• **Material for this exercise**
***
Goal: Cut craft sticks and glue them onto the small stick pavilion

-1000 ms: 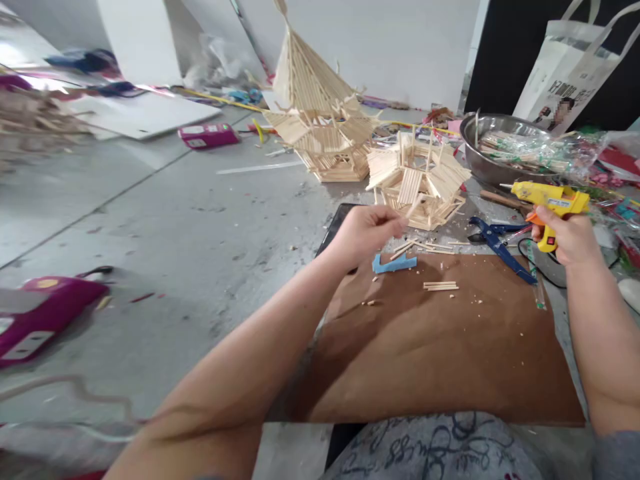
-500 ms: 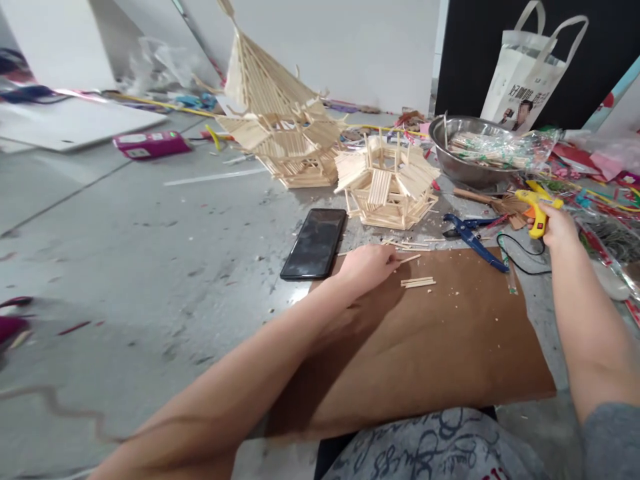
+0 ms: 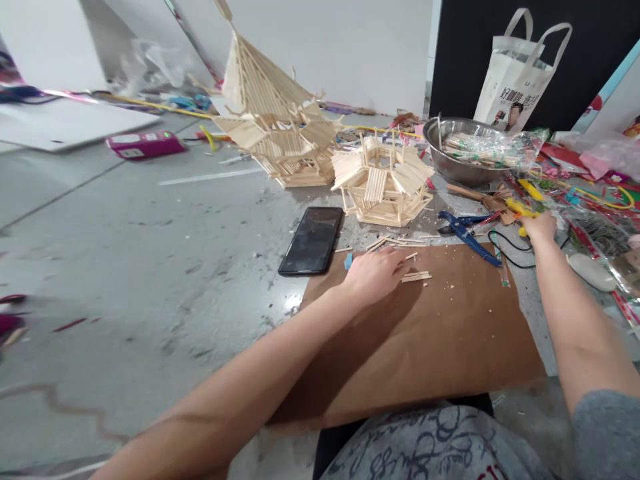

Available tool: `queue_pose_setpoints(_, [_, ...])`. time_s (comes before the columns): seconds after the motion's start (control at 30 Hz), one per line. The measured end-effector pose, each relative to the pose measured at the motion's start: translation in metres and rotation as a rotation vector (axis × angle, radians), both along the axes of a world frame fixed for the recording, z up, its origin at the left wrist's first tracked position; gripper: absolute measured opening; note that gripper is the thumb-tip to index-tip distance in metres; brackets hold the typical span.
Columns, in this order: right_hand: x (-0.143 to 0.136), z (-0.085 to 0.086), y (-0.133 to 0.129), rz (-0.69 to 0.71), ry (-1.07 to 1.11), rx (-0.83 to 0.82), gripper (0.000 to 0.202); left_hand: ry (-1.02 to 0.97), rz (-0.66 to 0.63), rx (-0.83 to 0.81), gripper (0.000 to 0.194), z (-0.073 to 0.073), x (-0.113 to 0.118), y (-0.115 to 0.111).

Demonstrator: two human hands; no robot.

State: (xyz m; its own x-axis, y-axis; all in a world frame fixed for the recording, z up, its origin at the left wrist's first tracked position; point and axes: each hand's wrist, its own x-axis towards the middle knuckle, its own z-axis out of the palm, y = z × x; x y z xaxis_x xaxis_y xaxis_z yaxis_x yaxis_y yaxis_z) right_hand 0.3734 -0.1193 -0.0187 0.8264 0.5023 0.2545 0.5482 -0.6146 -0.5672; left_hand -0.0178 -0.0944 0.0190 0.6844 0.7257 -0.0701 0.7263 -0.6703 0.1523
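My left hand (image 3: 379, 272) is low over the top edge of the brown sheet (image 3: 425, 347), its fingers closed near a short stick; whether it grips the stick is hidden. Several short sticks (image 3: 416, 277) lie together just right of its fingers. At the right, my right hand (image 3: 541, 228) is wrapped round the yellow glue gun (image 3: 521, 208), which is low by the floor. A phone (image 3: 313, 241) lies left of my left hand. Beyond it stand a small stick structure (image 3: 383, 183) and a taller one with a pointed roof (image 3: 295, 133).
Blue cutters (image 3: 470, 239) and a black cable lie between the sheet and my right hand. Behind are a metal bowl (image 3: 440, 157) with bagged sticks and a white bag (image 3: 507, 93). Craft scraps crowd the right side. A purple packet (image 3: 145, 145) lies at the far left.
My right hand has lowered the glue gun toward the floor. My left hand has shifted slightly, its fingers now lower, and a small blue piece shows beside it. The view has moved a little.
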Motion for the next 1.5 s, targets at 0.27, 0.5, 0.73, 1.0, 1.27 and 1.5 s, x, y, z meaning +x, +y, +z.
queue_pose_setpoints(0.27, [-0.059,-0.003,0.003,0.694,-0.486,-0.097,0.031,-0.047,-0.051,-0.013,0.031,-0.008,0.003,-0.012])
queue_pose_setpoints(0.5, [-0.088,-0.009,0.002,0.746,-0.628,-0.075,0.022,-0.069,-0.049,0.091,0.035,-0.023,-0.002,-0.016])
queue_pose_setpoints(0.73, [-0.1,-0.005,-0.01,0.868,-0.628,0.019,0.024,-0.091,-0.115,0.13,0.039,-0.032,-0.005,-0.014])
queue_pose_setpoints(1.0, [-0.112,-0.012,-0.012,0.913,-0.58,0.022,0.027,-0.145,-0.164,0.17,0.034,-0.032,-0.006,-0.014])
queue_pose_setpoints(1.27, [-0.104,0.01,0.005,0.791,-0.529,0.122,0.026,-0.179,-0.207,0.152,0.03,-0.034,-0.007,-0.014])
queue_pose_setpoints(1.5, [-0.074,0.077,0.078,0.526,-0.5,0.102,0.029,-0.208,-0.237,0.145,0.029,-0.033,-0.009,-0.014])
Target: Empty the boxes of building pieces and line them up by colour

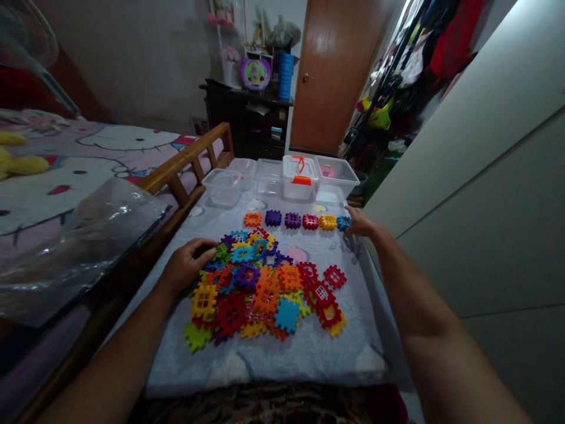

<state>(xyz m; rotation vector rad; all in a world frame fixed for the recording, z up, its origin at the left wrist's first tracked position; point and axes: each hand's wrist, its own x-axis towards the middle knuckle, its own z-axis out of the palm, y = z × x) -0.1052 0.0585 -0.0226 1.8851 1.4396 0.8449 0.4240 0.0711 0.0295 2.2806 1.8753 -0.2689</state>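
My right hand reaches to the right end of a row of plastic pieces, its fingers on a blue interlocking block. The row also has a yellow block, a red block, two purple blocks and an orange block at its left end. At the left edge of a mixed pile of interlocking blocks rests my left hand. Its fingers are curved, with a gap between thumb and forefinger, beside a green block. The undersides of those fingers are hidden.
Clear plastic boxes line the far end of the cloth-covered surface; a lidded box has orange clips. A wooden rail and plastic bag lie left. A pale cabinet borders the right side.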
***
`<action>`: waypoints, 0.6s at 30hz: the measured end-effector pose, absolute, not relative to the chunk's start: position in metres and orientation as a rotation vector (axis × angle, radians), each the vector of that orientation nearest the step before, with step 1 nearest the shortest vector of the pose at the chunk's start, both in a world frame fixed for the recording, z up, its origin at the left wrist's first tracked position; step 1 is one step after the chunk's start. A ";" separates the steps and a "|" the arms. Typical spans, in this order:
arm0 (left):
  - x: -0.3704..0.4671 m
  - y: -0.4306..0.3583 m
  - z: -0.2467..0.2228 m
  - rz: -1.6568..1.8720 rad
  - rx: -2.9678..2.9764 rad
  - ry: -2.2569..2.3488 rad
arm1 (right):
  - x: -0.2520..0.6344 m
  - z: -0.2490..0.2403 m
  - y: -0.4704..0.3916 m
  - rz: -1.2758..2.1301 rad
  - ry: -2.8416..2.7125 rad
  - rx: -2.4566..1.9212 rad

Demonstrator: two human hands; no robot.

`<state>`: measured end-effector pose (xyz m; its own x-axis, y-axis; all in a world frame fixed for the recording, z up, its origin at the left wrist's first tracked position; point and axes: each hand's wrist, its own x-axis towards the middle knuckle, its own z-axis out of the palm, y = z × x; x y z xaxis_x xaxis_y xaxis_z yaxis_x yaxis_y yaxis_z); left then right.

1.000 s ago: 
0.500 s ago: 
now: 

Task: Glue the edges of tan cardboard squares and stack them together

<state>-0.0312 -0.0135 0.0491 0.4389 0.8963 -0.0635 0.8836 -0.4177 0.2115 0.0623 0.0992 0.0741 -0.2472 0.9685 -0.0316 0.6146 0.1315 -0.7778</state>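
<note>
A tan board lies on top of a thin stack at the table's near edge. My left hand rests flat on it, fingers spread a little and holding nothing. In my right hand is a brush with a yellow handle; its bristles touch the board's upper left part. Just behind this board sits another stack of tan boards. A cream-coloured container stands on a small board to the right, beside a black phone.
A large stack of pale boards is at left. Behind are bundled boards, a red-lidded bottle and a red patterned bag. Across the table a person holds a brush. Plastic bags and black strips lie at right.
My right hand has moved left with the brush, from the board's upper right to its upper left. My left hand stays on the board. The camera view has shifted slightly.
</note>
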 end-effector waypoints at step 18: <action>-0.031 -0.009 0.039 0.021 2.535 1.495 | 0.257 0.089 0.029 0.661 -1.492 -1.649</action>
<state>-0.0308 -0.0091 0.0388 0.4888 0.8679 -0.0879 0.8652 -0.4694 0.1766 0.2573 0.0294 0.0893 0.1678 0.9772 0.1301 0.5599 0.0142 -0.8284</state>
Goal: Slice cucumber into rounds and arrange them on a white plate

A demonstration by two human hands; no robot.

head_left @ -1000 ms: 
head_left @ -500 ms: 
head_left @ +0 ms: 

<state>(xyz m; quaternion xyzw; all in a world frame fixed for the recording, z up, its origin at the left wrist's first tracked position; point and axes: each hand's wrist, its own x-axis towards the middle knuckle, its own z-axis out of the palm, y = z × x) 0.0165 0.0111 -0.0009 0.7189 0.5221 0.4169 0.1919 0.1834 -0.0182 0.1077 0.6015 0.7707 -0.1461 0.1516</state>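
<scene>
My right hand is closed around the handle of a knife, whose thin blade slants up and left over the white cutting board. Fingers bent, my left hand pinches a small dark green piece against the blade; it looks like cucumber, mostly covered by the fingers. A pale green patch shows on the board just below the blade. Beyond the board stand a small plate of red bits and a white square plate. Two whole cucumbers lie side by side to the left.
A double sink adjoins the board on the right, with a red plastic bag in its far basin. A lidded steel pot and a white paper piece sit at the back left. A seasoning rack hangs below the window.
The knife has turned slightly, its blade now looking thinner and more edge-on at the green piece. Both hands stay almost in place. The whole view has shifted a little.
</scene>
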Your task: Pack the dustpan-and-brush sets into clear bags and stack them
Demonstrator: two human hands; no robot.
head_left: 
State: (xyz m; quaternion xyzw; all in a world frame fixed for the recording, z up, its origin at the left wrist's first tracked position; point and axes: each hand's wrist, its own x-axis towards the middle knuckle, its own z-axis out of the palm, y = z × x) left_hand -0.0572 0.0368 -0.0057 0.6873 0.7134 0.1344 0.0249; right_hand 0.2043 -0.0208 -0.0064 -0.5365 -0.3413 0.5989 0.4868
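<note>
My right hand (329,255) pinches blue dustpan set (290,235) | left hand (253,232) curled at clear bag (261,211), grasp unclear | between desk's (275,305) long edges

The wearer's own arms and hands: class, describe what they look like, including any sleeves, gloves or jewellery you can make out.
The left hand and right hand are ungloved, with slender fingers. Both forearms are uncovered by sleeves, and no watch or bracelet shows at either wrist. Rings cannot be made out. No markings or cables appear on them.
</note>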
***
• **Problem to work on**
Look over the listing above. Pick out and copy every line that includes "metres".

• **Expected answer**
Available tool: `queue_pose_setpoints(_, [_, ...])`. time_s (comes before the columns): seconds after the motion's start (control at 30 Hz), one per line. The measured end-effector pose, each relative to the pose measured at the motion's start: translation in metres and rotation as a rotation vector (axis × angle, radians), both along the axes of a world frame fixed for the recording, z up, its origin at the left wrist's first tracked position; gripper: absolute measured opening; note that gripper is the thumb-tip to index-tip distance in metres; brackets hold the typical span.
`<action>`: waypoints, 0.6s at 30hz: the measured end-effector pose, absolute, not relative to the chunk's start: position in metres and orientation as a rotation vector (axis × angle, radians), each the vector of that orientation nearest the step before, with step 1 nearest the shortest vector of the pose at the chunk's start, both in a world frame fixed for the recording, z up, its origin at the left wrist's first tracked position; step 1 is one step after the chunk's start. A ";" separates the steps and a "|" the arms. Typical spans, in this order:

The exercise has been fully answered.